Without knowing all of the information, the game plan, the dialogue with coaches, the plays Cousins checked to or changed from, it seemed like Monday's game was one of the finest Cousins has played. He'd probably tell you, me or anyone else about the parts that he'd like to do better before convincing him to talk about something he did particularly well.

There's been years of building a national narrative about Cousins, and I don't think it's always been a level playing field or at least a view that includes enough nuance. I think some of his critics who watched the Netflix Quarterback docuseries or games this season with an open mind would admit he's playing some great football. There's so much more to that position than just the statistical output, and I think he put several of those qualities that he's refined over the years on display.

Teammates and coaches already know he's going to put his best foot forward every week to be as prepared as possible for each contest. He, the o-line, the skills group and the coaching staff took another step forward together.

In light of the fact that there were no sacks by San Francisco's elite defense, is it premature to say of Monday night's O-line that, "If it ain't broke, don't fix it?"
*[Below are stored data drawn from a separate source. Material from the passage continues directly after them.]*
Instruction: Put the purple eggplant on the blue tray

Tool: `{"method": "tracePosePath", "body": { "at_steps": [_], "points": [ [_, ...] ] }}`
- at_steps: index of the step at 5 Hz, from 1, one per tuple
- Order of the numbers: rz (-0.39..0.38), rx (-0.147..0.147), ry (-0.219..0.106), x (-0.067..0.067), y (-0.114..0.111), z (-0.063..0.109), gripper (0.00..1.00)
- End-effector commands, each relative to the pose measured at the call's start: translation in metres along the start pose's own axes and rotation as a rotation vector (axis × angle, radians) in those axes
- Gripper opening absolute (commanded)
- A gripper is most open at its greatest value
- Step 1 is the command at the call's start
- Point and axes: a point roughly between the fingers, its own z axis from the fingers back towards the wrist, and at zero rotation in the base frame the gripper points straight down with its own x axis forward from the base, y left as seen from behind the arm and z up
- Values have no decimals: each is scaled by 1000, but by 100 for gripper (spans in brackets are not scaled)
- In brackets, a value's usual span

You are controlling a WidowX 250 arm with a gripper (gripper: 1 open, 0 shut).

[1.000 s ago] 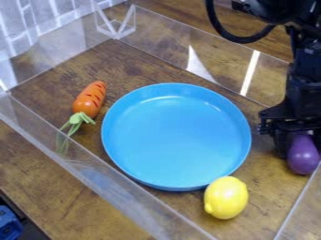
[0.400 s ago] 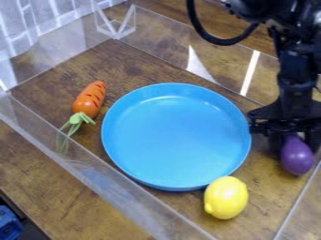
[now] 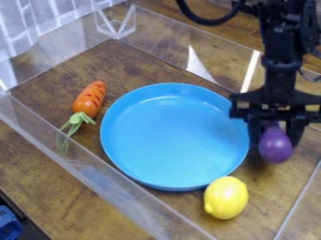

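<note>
The purple eggplant (image 3: 275, 145) hangs just off the wooden table, right of the blue tray (image 3: 170, 136). My gripper (image 3: 275, 129) points down from above and is shut on the eggplant, with its dark fingers (image 3: 250, 114) on either side of the top. The eggplant sits just outside the tray's right rim. The tray holds nothing.
An orange carrot (image 3: 88, 99) lies left of the tray. A yellow lemon (image 3: 226, 197) rests at the tray's front right, close below the eggplant. Clear plastic walls (image 3: 113, 21) fence in the wooden table (image 3: 163, 56).
The gripper has risen and moved left toward the tray, carrying the eggplant off the table with it. The carrot, lemon and tray have stayed put.
</note>
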Motion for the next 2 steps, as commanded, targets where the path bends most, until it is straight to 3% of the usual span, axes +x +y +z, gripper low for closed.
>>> {"method": "tracePosePath", "body": {
  "at_steps": [1,2],
  "points": [
    [-62,-77,-102,15,-6,68,0],
    [-111,-75,-96,27,-3,65,0]
  ]
}}
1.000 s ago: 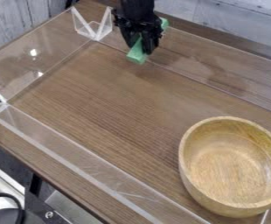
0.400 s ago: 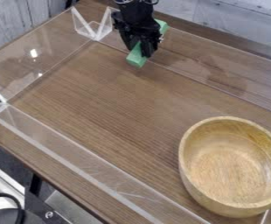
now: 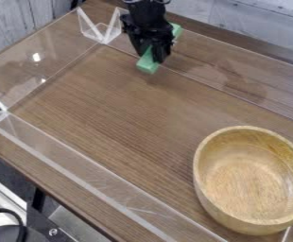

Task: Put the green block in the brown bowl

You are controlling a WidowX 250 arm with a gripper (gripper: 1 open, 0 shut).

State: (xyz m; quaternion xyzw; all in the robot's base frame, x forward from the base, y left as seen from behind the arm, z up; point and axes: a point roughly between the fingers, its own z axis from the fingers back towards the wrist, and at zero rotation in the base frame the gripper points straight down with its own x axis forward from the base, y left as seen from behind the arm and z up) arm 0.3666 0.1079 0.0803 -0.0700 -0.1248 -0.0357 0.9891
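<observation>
Block [image 3: 148, 63], green, at the far side of the wooden table [image 3: 112, 109]: we see it directly at the dark gripper [image 3: 146, 49], one end jutting toward the camera. We cannot tell whether the jaws pinch it or merely stand around it (the fingers hide the contact). We place the bowl [image 3: 250, 180] at the near right, well apart from both, its round mouth facing up, nothing inside.
</observation>
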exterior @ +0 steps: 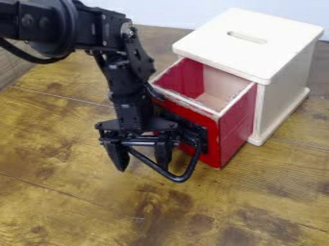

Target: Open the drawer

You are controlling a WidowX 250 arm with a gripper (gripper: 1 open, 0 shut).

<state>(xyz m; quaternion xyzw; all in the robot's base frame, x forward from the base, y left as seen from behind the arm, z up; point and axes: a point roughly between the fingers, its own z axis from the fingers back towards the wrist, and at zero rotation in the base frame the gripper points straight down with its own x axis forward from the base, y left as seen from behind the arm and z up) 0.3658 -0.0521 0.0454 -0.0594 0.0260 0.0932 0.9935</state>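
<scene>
wood-grained bench (77,207) under all parts. tool (141,152): fingers spread, at the loop handle (167,171) of the drawer (234,125), which juts out from the cabinet (251,43). any further pull should run straight away from the cabinet, without twisting.

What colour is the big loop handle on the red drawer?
The handle is black; the camera view shows it best.

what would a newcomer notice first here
The red drawer, pulled out of the pale cabinet with its slotted top, stands out most. Close behind comes the black robot gripper, open at the drawer's front beside the big black loop handle.
</scene>
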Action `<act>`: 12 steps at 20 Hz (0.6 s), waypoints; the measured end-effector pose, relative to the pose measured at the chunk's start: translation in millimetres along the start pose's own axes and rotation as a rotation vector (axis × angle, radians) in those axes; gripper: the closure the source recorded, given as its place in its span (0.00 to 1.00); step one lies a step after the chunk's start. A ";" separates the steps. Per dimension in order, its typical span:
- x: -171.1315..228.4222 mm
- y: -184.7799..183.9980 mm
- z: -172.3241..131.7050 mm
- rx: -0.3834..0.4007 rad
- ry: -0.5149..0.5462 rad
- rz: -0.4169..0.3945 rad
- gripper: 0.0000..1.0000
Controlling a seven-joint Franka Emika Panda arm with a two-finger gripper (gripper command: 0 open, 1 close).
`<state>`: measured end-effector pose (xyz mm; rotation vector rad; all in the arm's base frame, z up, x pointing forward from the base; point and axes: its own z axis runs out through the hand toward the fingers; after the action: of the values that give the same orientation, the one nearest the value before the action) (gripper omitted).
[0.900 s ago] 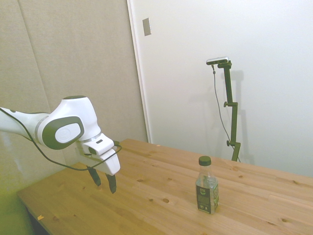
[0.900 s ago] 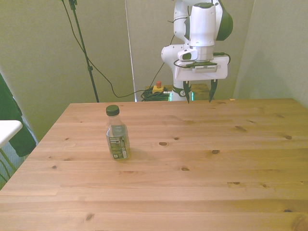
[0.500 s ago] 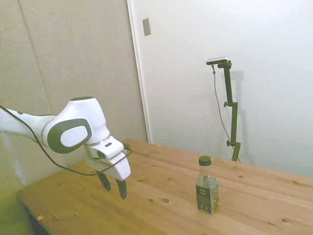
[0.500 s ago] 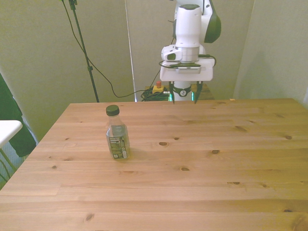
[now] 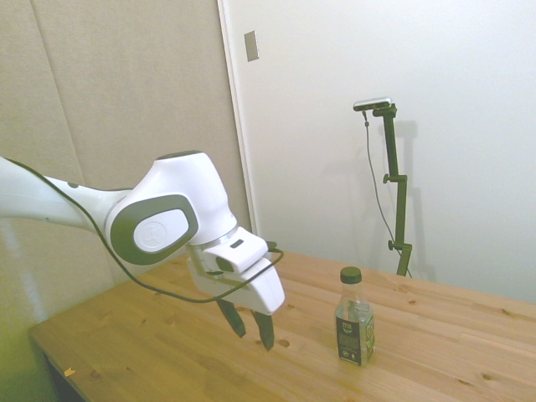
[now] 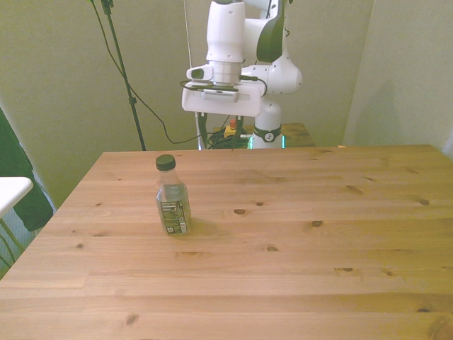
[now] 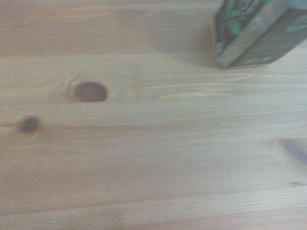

— Jerry in Miramar Beach, Florida

I thought the unit played exceptionally well, and the schemes that were designed gave Cousins some outlets for the football, which he delivered at just the right time. There were other instances of collaboration with the tight ends and the offensive line, as well as a couple of times when Kirk was able to avoid a sack by getting rid of the football (incompletion with a teammate in the area) or navigate through the pocket.

One of my favorite plays was Cousins staying upright when the 49ers had collapsed the pocket. Cousins was getting sandwiched with Risner and Brian O'Neill backpedaling, but just at the key moment, Risner was able to stick out his left arm and get his right arm behind Javon Hargrave to cleanly remove the interior defensive lineman from being a threat. Cousins bounced off the contact, hopped to his left and delivered a strike.

I casually asked Risner about the play this week, and he provided a demo for me in the locker room — without tossing me to the carpet, thankfully! He said people who watch his game won't say it's "pretty," but I'd say that move was "pretty effective."

O'Connell said they'll continue to evaluate Cleveland's progress and echoed a sentiment of having the best five play together. As we've already seen, it's good to have multiple linemen a team can trust.